Amirouche Hammar, 43, tested negative for the flu when he first visited the Avicenne and Jean-Verdier hospital outside of Paris on December 27, to be treated for pneumonia. He was treated by Dr. Yves Cohen, head of the intensive care unit.
In a new study, Cohen and a team of researchers re-tested samples from 24 patients treated in December and January. Hammar's sample tested positive for the coronavirus.
Previously, the first known COVID-19 case in France was reported to be on January 24. China first informed the World Health Organization of a new pneumonia outbreak on December 31.
Cohen told a French TV broadcaster BFM that because Hammar, who had not traveled abroad since August, was tested several times, a false positive was unlikely.
In the medical journal article co-written by Cohen and to be published in the International Journal of Microbial Agents, the authors said: "Based on this result, it appears that the COVID-19 epidemic started [in France] much earlier" than previously believed.
"He could be patient zero, but maybe there were others in other regions," Cohen told BFM TV.
Across the world, health officials have scrambled to locate their respective "patient zero" cases, which become more difficult to find as the disease spreads. Identifying such a patient could provide clues about the emergence and spread of the virus, and potentially inform future preventive measures.
Andrew Brouwer, an assistant research scientist at the University of Michigan, told Business Insider that the information helps epidemiologists "reconstruct the history of the outbreak."
"By the time we detect a severe case, there is already local transmission," Brouwer said.
Experts dispute the accuracy of Hammar's test result
Doctors ran a PCR — or polymerase chain reaction — test on a stored sample from him. Those tests are highly sensitive, Brouwer said, leading him to believe the results are legitimate.
"DNA can be effectively preserved in stored samples, and PCR is highly sensitive, so I have no reason to doubt the result," Brouwer wrote in an email.
But even though Hammar was tested several times, some experts say they may still be false positives.
The sensitivity of PCR could cut the other way, according to Jonathan Ball, professor of molecular virology at the University of Nottingham.
He said it makes it more likely for the test to pick up results from contamination.
"The PCR test is very sensitive, but therein lies a potential weakness — it is possible for contaminating viral genome from the wider lab activities to find its way into the odd tests and give a false-positive result," Ball told Business Insider.

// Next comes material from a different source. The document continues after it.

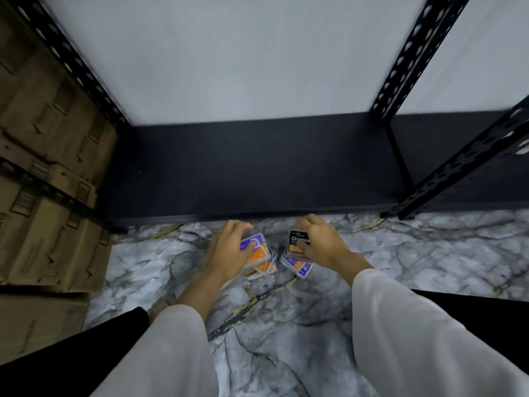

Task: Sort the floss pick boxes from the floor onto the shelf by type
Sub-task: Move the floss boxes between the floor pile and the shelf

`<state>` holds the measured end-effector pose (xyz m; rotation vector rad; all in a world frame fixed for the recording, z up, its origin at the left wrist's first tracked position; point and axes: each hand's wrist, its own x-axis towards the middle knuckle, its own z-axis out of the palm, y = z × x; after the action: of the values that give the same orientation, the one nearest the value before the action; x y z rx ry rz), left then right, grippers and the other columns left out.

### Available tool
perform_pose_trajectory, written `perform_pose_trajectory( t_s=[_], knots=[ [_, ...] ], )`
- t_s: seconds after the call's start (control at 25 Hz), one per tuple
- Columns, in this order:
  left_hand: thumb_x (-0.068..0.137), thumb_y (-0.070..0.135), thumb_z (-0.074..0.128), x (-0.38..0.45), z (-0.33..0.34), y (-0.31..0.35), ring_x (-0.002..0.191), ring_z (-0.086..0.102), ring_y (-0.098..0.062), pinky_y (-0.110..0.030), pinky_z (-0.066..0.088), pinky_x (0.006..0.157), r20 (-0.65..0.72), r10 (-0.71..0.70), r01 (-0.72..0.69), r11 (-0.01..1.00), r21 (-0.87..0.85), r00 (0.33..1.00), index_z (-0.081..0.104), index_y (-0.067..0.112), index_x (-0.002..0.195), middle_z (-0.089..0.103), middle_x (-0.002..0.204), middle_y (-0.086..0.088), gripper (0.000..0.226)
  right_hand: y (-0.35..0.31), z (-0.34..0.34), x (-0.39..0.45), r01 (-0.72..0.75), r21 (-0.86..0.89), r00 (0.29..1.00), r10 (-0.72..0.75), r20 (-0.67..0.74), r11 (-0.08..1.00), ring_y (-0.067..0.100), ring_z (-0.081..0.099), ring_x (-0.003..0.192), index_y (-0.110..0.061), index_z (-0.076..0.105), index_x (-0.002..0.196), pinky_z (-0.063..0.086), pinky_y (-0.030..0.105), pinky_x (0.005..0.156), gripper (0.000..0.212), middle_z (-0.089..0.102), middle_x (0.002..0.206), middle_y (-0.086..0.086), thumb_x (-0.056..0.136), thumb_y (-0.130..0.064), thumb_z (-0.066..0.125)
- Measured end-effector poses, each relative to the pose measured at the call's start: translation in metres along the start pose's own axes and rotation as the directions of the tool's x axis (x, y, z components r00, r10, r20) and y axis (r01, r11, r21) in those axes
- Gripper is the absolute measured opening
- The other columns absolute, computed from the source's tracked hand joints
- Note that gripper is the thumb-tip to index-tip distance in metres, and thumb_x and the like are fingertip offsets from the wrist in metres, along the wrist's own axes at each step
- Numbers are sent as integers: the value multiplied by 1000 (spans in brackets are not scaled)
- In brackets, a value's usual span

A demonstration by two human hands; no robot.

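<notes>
A purple box is being gripped by the left hand; a black box is, apparently, being gripped by the right hand, near the shelf.

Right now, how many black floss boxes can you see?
1. The black box is under the right hand, on top of the purple-and-orange boxes on the floor. More may be hidden under the hands.
</notes>
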<state>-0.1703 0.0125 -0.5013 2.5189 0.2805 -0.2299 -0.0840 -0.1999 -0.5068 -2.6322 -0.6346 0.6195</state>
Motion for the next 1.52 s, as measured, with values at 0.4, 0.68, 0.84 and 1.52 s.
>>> perform_pose_trajectory(
  t_s=[0.4, 0.68, 0.84, 1.52],
  knots=[
    [93, 27, 56, -16, -163, 152, 112, 55, -19, -40, 45, 98, 124, 181, -198, 969, 146, 976, 55, 22, 120, 55, 126, 0, 28, -59, -211, -89, 39, 52, 993, -33, -112, 998, 21, 60, 95, -18, 58, 115, 51, 37, 88, 26, 64, 106, 2, 90, -23, 58],
    [94, 24, 55, -14, -297, 332, 104, 59, -16, -38, 48, 95, -77, 516, -505, 853, 131, 853, 58, 21, 118, 58, 122, 2, 25, -78, -405, -160, 69, -8, 854, -63, -516, 998, 20, 62, 93, -19, 58, 114, 51, 39, 89, 24, 68, 98, 0, 91, -21, 54],
    [92, 20, 59, 0, -344, 408, 99, 61, -18, -33, 49, 93, -183, 658, -651, 752, 101, 731, 61, 15, 113, 62, 114, -2, 22, -78, -480, -172, 93, -35, 734, -92, -673, 995, 23, 61, 94, -18, 57, 112, 51, 39, 86, 21, 65, 99, 0, 91, -19, 53],
    [82, 28, 71, 235, -356, 519, 134, 35, -24, -42, 32, 109, -72, 672, -573, 679, 459, 737, 31, 23, 144, 35, 149, -1, 75, 5, -548, -68, -131, 34, 704, 117, -700, 991, 22, 51, 107, -24, 39, 131, 49, 38, 88, 60, 51, 122, 3, 79, -44, 63]
  ],
)
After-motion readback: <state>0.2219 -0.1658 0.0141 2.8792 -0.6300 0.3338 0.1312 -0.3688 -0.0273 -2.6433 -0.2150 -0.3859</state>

"Whilst it is certainly possible that a case of COVID could be exported from China very early in the outbreak, there is nothing in the data describing the spread of the virus in France or indeed cases of COVID-19 being admitted to French hospitals that would indicate an early introduction into France," he wrote in an email.

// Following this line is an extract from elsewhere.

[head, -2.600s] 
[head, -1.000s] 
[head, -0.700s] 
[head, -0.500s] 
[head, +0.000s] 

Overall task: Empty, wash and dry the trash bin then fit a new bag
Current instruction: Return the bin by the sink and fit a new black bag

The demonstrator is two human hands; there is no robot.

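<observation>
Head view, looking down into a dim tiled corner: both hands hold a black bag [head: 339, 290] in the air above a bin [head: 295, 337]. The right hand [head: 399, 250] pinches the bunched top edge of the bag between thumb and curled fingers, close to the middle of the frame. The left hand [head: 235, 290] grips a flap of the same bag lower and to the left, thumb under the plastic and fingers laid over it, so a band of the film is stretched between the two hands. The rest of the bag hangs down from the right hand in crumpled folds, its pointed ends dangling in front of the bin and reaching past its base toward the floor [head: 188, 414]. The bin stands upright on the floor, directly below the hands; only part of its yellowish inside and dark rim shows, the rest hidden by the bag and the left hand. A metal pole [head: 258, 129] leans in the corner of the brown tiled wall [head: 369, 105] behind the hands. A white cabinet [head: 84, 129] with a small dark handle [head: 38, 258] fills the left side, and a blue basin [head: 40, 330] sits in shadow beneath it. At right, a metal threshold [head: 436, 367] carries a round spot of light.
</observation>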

Though Cohen's paper says researchers took steps to avoid false negative results, it says they weren't able to entirely rule them out "due to the sensitivity of [PCR] and a technique of storage that possibly damage the quality of the samples."
Christian Lindmeier, a spokesperson for the World Health Organization, said at a UN briefing in Geneva Tuesday that countries checking records for cases from late 2019 would give a "new and clearer picture" of the pandemic's timeline, and that a report of an earlier case in France is "not surprising."
"It's also possible there are more early cases to be found," Lindmeier said.